Alison’s childhood was dark and privileged. Her father presided over the dinner table with constant rage and she remained mother. “How are you, Personality Minus?” » he would challenge her.
At the age of 8, she was not sleeping and worried, she wrote, “about whether I was a living being or not.”
His mother said, “Well, maybe you could go to sleep for a while. They put animals to sleep.”
At 10 years old, she was consoled by the attentions of her older sister’s boyfriends. “I learned,” she wrote, “how to use charm, or whatever, as if it were a passport. I didn’t know where I thought I was going with it, but it never occurred to me to stop.”

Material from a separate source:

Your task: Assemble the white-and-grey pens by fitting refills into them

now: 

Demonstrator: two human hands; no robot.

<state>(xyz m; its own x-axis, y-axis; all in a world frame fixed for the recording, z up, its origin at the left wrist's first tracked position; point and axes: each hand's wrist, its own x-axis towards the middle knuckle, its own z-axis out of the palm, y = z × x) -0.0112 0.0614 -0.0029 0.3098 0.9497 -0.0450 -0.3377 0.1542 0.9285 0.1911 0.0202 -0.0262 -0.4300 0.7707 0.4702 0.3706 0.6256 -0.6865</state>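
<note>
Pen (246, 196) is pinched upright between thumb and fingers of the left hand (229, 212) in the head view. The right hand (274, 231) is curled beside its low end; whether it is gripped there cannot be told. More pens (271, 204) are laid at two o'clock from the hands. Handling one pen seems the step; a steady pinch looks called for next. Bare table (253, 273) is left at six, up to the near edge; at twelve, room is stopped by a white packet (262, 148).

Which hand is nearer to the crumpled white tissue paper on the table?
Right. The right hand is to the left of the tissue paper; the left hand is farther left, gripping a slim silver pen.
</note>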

She moved to New York at 19 and often slept in the park, in seedy hotels or in squats in Hell’s Kitchen with a handsome alcoholic from North Carolina whose parents sent her money from home – as Ms. Rose did. This lasted until he started talking to God and she had him committed.
“She was so smart,” Sarah Crichton, the veteran book editor who worked on Ms. Rose’s memoir for a time, said in an interview. “So gimlet-eyed. So into her own musical in her head. Most of the time you couldn’t figure out what the musical was, and sometimes she couldn’t.”
Ms Crichton added: “I was thinking how great it was that she finished the book. She really wanted to write a book.”
Information on survivors was not immediately available.
In 2023, independent publisher Godine, based in Boston, reissued “Better Than Sane” at the suggestion of Porochista Khakpour, a novelist and essayist who taught the book to her creative writing students at Bard, Wesleyan and other institutions. The new edition is now in its second printing.
“I think she’s the last of the great New York eccentrics,” Mr. McGrath said. “She was original.”
Kirsten Noyes contributed to the research.